Quand ils arrivèrent au niveau de Mélanie, celle-ci chercha à se recroqueviller davantage tout en tendant la tête pour essayer de découvrir le visage des deux hommes qu’il était impossible de reconnaître avec le col de leurs vestes cirées remonté jusqu’au nez et le chapeau enfoncé jusqu’au yeux. Hélas elle était engourdie par sa station accroupie depuis un bon moment maintenant et sa jambe la plus réfractaire échappa à son contrôle. Elle fit glisser une pierre dans le ruisseau avec un bruit qui dans le silence de la nuit résonna dans sa tête comme une déflagration de tonnerre. Malgré la douleur de la crampe qui en toute autre circonstance l’aurait conduite à se détendre et sans doute à crier, Mélanie se figea avec le cœur qui battait à se rompre dans sa poitrine.
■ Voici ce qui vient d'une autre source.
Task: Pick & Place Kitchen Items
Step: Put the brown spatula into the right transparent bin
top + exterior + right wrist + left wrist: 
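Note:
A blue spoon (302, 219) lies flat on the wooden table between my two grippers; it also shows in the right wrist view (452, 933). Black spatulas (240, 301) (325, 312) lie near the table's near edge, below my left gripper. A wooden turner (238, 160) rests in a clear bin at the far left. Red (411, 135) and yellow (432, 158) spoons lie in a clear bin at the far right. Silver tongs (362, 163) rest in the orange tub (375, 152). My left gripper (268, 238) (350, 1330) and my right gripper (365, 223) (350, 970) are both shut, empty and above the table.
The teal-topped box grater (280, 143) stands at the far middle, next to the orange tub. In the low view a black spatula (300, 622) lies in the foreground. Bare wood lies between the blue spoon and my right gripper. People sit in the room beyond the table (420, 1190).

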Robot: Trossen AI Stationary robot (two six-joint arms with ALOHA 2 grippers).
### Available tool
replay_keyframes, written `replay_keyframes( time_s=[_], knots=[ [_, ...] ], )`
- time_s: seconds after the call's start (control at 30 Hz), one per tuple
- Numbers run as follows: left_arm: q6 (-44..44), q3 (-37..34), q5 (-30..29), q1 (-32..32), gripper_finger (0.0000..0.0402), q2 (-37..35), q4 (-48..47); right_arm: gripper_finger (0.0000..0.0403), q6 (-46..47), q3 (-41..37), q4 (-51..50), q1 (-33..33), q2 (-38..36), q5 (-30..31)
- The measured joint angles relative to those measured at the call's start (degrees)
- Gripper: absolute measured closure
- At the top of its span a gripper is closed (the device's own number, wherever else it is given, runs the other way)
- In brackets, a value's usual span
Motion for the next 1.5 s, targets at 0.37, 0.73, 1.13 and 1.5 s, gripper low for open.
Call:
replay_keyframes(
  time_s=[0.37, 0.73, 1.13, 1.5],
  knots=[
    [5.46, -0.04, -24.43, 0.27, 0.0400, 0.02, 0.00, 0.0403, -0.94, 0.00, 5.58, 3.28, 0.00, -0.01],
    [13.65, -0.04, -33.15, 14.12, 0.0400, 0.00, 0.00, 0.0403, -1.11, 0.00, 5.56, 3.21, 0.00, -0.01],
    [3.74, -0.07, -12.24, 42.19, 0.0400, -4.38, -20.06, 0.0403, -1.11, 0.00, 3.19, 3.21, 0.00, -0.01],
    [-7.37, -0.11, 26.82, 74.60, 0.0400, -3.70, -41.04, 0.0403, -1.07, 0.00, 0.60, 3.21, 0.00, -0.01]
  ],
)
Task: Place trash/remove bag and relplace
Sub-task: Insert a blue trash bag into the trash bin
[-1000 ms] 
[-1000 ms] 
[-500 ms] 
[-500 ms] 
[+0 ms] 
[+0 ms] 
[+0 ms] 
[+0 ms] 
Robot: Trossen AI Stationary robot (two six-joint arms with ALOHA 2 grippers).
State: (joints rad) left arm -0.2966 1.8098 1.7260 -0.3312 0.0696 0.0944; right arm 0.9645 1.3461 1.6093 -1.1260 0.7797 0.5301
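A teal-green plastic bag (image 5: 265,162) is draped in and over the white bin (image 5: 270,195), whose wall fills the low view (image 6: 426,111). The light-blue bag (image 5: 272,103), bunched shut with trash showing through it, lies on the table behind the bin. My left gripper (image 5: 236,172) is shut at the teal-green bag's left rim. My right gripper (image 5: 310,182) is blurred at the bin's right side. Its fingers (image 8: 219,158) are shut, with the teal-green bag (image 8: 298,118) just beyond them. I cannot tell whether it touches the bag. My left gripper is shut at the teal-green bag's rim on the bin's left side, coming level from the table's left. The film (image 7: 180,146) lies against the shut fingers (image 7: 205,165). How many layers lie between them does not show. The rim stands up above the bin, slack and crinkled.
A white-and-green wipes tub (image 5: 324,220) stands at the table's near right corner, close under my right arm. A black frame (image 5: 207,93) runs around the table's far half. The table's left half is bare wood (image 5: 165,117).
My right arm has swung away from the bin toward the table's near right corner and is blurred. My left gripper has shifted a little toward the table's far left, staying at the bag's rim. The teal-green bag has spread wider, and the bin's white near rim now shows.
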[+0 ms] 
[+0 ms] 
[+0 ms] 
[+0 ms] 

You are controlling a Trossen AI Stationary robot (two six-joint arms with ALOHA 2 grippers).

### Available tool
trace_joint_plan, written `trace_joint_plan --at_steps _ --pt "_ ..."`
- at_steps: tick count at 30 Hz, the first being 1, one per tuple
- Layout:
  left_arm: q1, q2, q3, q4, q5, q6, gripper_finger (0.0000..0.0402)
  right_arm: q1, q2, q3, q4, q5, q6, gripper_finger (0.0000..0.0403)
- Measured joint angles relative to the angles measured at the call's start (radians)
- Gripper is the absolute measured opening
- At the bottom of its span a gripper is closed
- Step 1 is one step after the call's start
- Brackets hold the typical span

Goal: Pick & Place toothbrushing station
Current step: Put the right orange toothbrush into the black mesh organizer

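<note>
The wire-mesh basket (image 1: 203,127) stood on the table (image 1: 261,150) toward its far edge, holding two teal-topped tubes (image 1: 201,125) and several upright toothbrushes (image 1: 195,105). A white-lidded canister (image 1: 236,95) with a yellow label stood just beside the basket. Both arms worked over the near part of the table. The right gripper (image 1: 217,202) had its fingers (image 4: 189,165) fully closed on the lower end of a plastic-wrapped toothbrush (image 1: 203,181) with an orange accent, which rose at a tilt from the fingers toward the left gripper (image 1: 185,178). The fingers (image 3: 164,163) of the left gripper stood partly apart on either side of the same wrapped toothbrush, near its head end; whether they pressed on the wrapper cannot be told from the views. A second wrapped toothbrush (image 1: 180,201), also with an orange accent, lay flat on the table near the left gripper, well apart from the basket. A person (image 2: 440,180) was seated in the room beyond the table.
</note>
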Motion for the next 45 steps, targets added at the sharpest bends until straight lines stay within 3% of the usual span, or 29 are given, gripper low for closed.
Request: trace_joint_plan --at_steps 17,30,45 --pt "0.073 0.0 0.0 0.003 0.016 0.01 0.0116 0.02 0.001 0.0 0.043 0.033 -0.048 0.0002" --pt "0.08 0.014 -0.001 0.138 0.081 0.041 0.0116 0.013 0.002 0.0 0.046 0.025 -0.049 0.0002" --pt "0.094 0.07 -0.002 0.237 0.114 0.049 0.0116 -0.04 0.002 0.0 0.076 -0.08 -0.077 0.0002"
Depuis leur rencontre les deux hommes n’avaient pas échangé une parole tant leurs rôles respectifs devaient être parfaitement rôdés mais l’un d’eux rompit le silence d’une voix sèche:

- Qu’est-ce que c’est ?

- Y’a un type, là !

- Assomme-le, vite !

Discrets voisins

A quelques centaines de mètres de là Séraphin Delaunay et son épouse Honorine étaient dans un champ pour aider une de leurs vaches à vêler. Les choses ne se passant pas très bien depuis le début de la soirée ils étaient encore là à cette heure avancée de la nuit. Leur attention attirée par un hululement ils levèrent les yeux en direction de la grange. Ils crurent voir d’abord une forme blanche disparaître rapidement vers la mer et presque au même moment la silhouette reconnaissable entre toutes de la môme aux foulards s’éloigner dans la direction opposée. Ils restèrent un moment sans bouger, comme pétrifiés, puis, quand les deux ombres eurent disparu et se demandant s’ils avaient eu une hallucination, firent un signe de croix avant de partir chez eux en courant, laissant la pauvre bête à sa besogne naturelle. Le lendemain matin ils trouvèrent le veau mort-né. Plus assuré par la lumière du jour Séraphin se rendit jusqu’à la ruine où il trouva le foulard accroché au gond. Ils n’avaient pas rêvé. Un grand frisson le parcourut. Quand il rapporta la nouvelle à Honorine celle-ci fit un nouveau signe de croix et se rendit immédiatement à l’église pour demander l’aide du Seigneur.